--- What you should do ---
Scan the material below for lines with the word "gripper" and report how many there are, with nothing added.

[Collected material — start]

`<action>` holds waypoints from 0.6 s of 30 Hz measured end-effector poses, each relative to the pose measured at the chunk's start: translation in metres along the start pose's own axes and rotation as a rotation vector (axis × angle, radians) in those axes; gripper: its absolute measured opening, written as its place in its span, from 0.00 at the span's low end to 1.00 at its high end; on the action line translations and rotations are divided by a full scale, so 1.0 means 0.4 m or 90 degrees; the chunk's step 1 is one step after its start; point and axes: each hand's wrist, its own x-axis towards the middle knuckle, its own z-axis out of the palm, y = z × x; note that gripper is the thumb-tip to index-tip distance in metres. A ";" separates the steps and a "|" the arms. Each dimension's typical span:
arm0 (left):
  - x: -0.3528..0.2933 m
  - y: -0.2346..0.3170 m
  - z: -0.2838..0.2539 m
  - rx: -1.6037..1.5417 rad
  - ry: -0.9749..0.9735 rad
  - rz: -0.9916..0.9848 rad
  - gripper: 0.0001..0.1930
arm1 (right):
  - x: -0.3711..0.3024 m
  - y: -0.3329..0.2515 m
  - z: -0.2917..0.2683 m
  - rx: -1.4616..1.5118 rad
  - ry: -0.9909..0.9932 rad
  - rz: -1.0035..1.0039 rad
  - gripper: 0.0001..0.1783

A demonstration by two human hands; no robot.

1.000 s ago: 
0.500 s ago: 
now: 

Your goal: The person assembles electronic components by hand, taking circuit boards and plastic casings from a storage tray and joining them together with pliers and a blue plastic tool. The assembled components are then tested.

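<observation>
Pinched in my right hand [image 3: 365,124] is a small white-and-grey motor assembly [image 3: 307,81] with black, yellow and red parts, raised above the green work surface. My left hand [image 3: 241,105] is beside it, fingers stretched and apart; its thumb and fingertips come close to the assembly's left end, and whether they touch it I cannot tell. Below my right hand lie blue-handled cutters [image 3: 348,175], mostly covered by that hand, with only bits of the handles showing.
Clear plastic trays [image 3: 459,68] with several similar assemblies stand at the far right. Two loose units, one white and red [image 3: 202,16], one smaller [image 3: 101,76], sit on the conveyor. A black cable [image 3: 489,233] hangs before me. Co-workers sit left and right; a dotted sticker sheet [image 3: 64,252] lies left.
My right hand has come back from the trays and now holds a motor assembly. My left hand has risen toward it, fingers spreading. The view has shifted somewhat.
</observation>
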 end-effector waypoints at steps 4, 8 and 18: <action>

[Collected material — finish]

--- Exercise answer ---
3